**EXERCISE DETAILS:** Copy the listing verbatim, excluding any images found in it.

**GIVEN MATERIAL:**
^^^^^^^^

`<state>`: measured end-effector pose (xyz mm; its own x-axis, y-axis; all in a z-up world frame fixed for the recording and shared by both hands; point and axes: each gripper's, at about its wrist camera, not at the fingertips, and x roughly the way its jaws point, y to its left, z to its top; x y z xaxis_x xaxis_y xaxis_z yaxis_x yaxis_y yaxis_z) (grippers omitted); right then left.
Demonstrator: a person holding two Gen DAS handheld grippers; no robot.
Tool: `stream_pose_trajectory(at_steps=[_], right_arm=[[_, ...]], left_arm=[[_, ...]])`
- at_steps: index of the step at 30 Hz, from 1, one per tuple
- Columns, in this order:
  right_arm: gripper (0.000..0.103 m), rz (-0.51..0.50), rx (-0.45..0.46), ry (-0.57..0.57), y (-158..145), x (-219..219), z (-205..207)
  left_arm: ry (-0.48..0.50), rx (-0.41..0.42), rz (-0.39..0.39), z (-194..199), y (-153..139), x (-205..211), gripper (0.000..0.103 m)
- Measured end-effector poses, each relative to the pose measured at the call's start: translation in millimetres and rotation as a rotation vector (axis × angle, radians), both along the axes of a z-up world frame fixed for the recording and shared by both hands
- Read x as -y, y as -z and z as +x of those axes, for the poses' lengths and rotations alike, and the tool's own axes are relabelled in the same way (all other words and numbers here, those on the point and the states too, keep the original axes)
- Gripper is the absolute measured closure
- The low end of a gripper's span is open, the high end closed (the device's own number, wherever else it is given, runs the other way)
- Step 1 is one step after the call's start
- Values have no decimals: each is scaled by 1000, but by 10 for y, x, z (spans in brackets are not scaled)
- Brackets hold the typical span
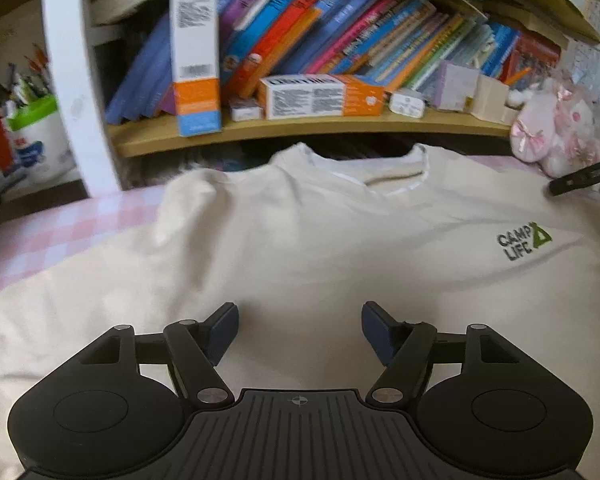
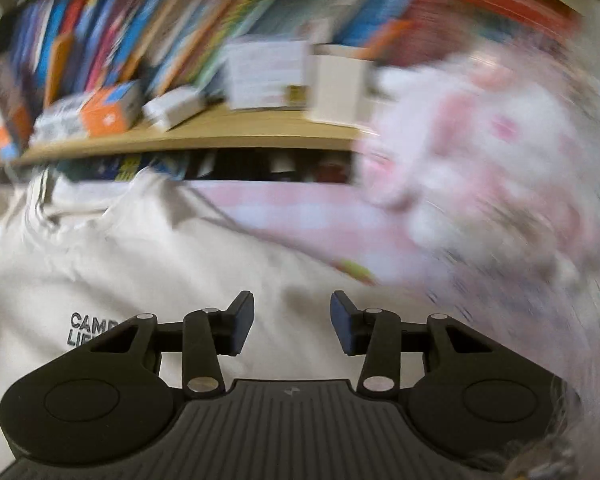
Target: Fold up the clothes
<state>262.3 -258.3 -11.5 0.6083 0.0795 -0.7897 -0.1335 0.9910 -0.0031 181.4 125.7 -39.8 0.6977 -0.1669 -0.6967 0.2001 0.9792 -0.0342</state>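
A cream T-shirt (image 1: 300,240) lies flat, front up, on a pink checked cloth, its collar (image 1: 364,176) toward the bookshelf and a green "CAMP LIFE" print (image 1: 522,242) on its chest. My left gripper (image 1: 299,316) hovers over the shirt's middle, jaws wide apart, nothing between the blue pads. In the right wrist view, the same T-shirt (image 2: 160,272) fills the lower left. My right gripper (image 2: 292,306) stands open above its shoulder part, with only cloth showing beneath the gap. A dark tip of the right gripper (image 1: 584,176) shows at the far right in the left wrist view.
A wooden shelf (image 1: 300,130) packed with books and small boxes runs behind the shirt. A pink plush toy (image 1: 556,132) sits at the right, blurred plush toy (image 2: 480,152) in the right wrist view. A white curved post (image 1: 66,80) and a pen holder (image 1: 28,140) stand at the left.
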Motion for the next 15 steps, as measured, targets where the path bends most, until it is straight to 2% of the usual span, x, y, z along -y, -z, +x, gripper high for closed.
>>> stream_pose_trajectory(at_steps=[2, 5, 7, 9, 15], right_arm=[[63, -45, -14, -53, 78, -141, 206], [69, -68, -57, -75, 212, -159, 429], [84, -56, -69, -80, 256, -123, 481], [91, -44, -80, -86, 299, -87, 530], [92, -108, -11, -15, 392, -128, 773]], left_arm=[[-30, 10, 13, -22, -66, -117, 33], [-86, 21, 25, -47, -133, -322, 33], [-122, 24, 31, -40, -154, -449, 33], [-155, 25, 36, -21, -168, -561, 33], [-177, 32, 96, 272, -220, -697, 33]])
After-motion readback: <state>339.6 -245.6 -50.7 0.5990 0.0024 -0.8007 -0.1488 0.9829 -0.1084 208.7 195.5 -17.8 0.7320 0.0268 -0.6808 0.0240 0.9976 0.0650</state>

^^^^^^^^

**WRITTEN SOLUTION:**
`<state>`: measured end-effector pose (xyz mm; its own x-axis, y-axis; all in a z-up world frame fixed for the recording and shared by both hands; point and axes: each gripper's, at about its wrist camera, not at the fingertips, and x roughly the way its jaws point, y to its left, z to its top; x y z xaxis_x xaxis_y xaxis_z yaxis_x yaxis_y yaxis_z) (grippers omitted); right then left.
Demonstrator: a person holding two Gen DAS handheld grippers; no robot.
Tool: `stream_pose_trajectory(at_steps=[_], right_arm=[[_, ...]], left_arm=[[_, ...]])`
- at_steps: index of the step at 30 Hz, from 1, one per tuple
- Columns, in this order:
  right_arm: gripper (0.000..0.103 m), rz (-0.51..0.50), rx (-0.45..0.46), ry (-0.57..0.57), y (-158..145), x (-219..219), z (-205..207)
  left_arm: ry (-0.48..0.50), rx (-0.41..0.42), rz (-0.39..0.39), z (-194..199), y (-153..139), x (-205..211), gripper (0.000..0.103 m)
- Measured end-effector poses, each relative to the pose measured at the call's start: translation in millimetres and rotation as a rotation vector (axis × angle, radians), both along the axes of a z-up world frame fixed for the recording and shared by both hands
- Read x as -y, y as -z and z as +x of those axes, for the poses' lengths and rotations alike, and the tool's own axes are relabelled in the same way (all other words and numbers here, those on the point and the states too, keep the original axes)
- Gripper is the absolute measured closure
- The low end of a gripper's span is open, the high end closed (the device's own number, wherever else it is given, runs the other way)
- Step 1 is one step after the call's start
- Values have no decimals: each is scaled by 1000, but by 10 for y, x, z (spans in brackets are not scaled)
- Brackets hold the typical span
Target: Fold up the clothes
<state>262.3 -258.3 -11.5 0.6083 0.0795 -0.7897 -0.1335 0.9910 -0.0031 181.4 125.7 -39.8 0.6977 -0.1669 -0.6967 0.2001 0.9792 -0.0342</state>
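A cream T-shirt (image 1: 300,240) lies flat, front up, on a pink checked cloth, its collar (image 1: 364,176) toward the bookshelf and a green "CAMP LIFE" print (image 1: 522,242) on its chest. My left gripper (image 1: 299,316) hovers over the shirt's middle, jaws wide apart, nothing between the blue pads. In the right wrist view, the same T-shirt (image 2: 160,272) fills the lower left. My right gripper (image 2: 292,306) stands open above its shoulder part, with only cloth showing beneath the gap. A dark tip of the right gripper (image 1: 584,176) shows at the far right in the left wrist view.
A wooden shelf (image 1: 300,130) packed with books and small boxes runs behind the shirt. A pink plush toy (image 1: 556,132) sits at the right, blurred plush toy (image 2: 480,152) in the right wrist view. A white curved post (image 1: 66,80) and a pen holder (image 1: 28,140) stand at the left.
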Motion for the next 15 steps, as measured, targets where the path bends most, until it is straight to 2% of the usual span, x, y, z along -y, -z, +x, gripper high for closed.
>>> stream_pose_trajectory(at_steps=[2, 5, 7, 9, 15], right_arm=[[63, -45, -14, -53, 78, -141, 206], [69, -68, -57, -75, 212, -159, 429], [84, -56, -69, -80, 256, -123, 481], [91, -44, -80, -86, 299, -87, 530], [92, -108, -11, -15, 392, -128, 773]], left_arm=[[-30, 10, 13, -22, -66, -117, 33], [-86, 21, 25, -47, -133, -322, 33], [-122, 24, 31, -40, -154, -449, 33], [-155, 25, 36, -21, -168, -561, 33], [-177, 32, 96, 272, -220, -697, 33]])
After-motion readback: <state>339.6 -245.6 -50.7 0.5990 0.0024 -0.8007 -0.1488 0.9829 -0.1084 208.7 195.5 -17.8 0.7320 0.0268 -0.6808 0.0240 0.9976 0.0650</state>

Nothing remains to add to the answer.